O bom espírito das ilhas a bordo da SATA

Voar na SATA Azores Airlines é voar com os Açores a bordo. Não apenas porque grande parte dos tripulantes é residente ou natural dos Açores, mas porque os passageiros que embarcam são igualmente açorianos e carregam a atmosfera das ilhas consigo. A história que vamos contar reflete isso mesmo. O bom espírito das ilhas!

Ilustração de Magguy Lopes in Diário de Navegação – edição comemorativa dos 50 anos da SATA Air Açores.

Carpinteiro e Lopes foram pilotos na SATA Air Açores. Voaram anos a fio juntos e, destas viagens, nasceu uma amizade especial e muitas histórias para contar. Uma delas, viveram-na ainda no tempo do AVRO 748 que fazia as ligações entre São Miguel e Santa Maria e levava todos os que queriam passar para o lado de lá do Atlântico, no tempo em que as ligações entre os Açores e os Estados Unidos ainda não eram feitas pela Azores Airlines.

A bordo desta ligação de pouco mais de meia hora, veio uma banda filarmónica que tinha vindo de New Bedford para tocar na célebre procissão do Senhor Santo Cristo dos Milagres, na ilha de São Miguel.

Arquivo fotográfico privado: Eduardo Carpinteiro à esquerda e Rogério Lopes à direita. 

No voo de regresso, e antes da escala em Santa Maria, decidiram tocar uma última vez, em jeito de despedida da sua terra. Embora a porta do cockpit estivesse fechada, era impossível que o Cmdt. Eduardo Carpinteiro e o Copiloto Rogério Lopes não dessem conta da “sinfonia” que se tocava lá atrás.

Quem já assistiu à procissão do Senhor Santo Cristo dos Milagres consegue facilmente entoar de cor os acordes do hino.
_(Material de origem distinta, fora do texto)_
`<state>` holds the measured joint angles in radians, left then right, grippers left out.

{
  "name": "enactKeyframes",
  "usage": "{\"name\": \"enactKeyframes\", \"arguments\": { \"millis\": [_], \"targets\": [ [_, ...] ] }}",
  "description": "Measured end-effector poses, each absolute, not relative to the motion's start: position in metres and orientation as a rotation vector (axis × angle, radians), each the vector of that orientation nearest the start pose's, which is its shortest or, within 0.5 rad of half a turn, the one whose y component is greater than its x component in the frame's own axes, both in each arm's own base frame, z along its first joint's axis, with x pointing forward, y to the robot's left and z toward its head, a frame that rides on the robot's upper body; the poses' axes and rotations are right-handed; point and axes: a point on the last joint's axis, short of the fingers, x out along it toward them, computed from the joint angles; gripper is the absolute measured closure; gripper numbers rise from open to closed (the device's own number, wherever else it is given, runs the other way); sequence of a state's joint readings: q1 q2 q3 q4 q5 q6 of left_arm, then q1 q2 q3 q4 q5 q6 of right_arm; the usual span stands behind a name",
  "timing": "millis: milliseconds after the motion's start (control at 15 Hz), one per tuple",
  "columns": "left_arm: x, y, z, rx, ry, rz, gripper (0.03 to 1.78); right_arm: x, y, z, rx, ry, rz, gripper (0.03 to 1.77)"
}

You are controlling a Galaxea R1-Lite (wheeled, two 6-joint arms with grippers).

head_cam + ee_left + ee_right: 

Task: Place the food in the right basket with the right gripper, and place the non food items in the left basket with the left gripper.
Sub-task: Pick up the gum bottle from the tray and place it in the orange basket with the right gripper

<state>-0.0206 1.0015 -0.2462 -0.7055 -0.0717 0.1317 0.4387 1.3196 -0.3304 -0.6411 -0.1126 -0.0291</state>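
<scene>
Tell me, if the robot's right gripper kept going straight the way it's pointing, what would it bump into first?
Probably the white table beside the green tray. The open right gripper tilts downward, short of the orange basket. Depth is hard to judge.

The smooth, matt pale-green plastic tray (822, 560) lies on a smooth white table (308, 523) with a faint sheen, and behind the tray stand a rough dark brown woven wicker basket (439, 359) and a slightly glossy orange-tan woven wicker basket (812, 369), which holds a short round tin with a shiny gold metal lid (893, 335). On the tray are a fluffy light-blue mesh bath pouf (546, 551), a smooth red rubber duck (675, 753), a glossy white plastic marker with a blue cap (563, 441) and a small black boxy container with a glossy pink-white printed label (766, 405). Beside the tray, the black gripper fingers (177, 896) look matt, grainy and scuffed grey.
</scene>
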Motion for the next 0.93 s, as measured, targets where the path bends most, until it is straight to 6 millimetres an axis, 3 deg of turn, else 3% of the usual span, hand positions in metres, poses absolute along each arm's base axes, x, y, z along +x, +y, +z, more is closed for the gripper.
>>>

Para os que nunca tiveram esse privilégio, vale a pena procurar conhecer os acordes deste hino, que é tão familiar aos que vivem as tradições da Ilha de São Miguel.

De volta ao texto e à cabine do AVRO, finda a atuação improvisada da banda filarmónica, Carpinteiro e Lopes, em direto do cockpit, pegaram no microfone que habitualmente serve para falar aos passageiros acerca do estado do voo e decidiram colocar todo o seu talento na imitação de alguns instrumentos, como quem procura não passar despercebido. Ora, quem conheceu Carpinteiro  e Lopes sabe bem que nunca passariam despercebidos, mesmo no meio de uma sonora multidão. Mas não é que desta vez o empenho foi de tal ordem que a banda, lá atrás e por momentos, não percebeu que o som da batida do tambor, as cornetas, as cordas e outros instrumentos musicais saíam, afinal, das cordas vocais dos dois pilotos da SATA!

Claro que a brincadeira se deu por terminada a partir do momento em que os “artistas” se entregaram à igualmente audível gargalhada…  Mas, ainda assim e por instantes, é um facto que os músicos da banda que seguiam a bordo não desconfiaram que a origem dos sons provinha do cockpit.

É verdade que bandas a bordo, música no ar e a alegria tão boa do regresso a casa viveu-se e sentiu-se muitas vezes, ao longo dos anos, a bordo da SATA.  E é por isso que esta companhia aérea é tão especial quanto o destino Açores que sobrevoa há mais de setenta anos.

Mas pensando bem nesta história, e com jeitinho, talvez pudéssemos admitir a possibilidade de que Carpinteiro e Lopes estavam, afinal, bem à frente do seu tempo, tendo, quiçá, estado na origem da arte do “Beat Box”, algo que, só anos mais tarde, fez furor nas agitadas artérias de Nova Iorque. Improvável, mas não impossível…

Volvidos mais de quarenta anos, Rogério Lopes conta esta história com todo o seu entusiamo. Junta aos detalhes a sua voz, os batuques no tambor improvisado que é o tampo da sua mesa de jantar, e claro, a acompanhar o todo, percebemos sempre que vem aí, lá do canto do olho, aquela lágrima silenciosa e teimosa.